Back to the National Stronger Regions Fund: the member for Wide Bay says the fund 'is delivering infrastructure projects to create jobs in regional areas, improve community facilities and support stronger and more sustainable communities'. Maybe in his electorate of Wide Bay and maybe in the leafy city seats of Warringah and Kooyong, but certainly not in Paterson.
My electorate of Paterson missed out on funding under the last round of the National Stronger Regions Fund and that is a great shame. It is more than a shame: it is actually a disgrace, because the project that missed out on federal funding was Maitland City Council's Mount Vincent waste transfer and recycling facility.
The council applied in March for $5.2 million of the $17 million cost of the project under the National Stronger Regions Fund, but found out just in November that it had missed out. The fact that this project missed out leaves a $5 million black hole in a $17 million project. Who will pay for that?

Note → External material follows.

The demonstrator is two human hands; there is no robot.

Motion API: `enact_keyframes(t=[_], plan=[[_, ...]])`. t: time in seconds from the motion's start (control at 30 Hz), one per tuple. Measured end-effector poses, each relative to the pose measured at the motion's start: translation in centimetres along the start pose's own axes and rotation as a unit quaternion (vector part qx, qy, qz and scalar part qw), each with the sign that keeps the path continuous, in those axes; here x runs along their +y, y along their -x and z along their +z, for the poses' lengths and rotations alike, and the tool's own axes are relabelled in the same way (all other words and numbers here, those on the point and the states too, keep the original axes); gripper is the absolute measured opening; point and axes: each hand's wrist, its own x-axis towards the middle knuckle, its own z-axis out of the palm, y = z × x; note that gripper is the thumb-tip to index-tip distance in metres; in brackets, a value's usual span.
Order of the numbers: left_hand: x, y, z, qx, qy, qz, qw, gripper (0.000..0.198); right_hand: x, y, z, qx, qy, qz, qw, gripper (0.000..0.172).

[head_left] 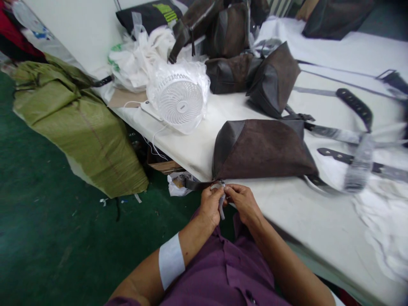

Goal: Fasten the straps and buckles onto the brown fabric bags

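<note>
The step in hand appears to be fine two-handed work on a small fitting at the bag's strap. The brown bag lies on its side on the white desk, its near lower corner at the front edge, just beyond the fingers. The left hand and the right hand meet in front of that edge, thumbs and fingertips pinching a narrow grey strip whose free end hangs down between them. A dark strap extends to the left of the hands. Exactly how strip and strap join is hidden by the fingers. The next move likely calls for one hand to steady the piece while the other works the strip, keeping the strap untwisted and the bag supported on the desk.
</note>
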Motion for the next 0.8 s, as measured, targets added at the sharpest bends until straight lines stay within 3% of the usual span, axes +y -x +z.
enact_keyframes(t=[0.1, 0.23, 0.37, 0.43, 0.57, 0.8], plan=[[0.3, 0.1, -0.2, -0.025, 0.001, -0.007, 1.0, 0.033, -0.6, -0.3, 0.0, 0.009, -0.002, 0.012, 1.0, 0.028], [0.9, 0.1, -0.8, -0.072, 0.015, -0.069, 0.995, 0.032, -1.2, -0.6, -0.4, 0.013, 0.003, 0.034, 0.999, 0.031], [0.4, -0.7, -1.9, -0.04, 0.004, -0.102, 0.994, 0.025, -1.7, -0.8, -0.8, -0.011, 0.016, 0.066, 0.998, 0.033], [0.0, -1.2, -2.4, -0.027, -0.017, -0.099, 0.995, 0.02, -1.9, -1.0, -0.9, -0.025, 0.021, 0.089, 0.995, 0.034], [-0.3, -1.8, -3.1, -0.06, -0.031, -0.085, 0.994, 0.019, -2.1, -1.4, -1.0, -0.058, 0.018, 0.126, 0.99, 0.034], [-0.1, -1.1, -3.1, -0.102, 0.003, -0.077, 0.992, 0.017, -1.3, -1.8, -1.6, -0.092, 0.025, 0.098, 0.991, 0.029]])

The tip at Mount Vincent Waste Management Centre is near capacity, so this project simply has to go ahead. We have five people moving to the Maitland area every day. It is one of the fastest-growing areas in the state. Who will fund the shortfall? The ratepayers of Maitland? If the National Stronger Regions Fund were really as significant and positive as the member for Wide Bay would have us believe it would have granted the sought-after contribution to Maitland City Council's Mount Vincent Waste Management Centre, but it did not. It is hardly a success story.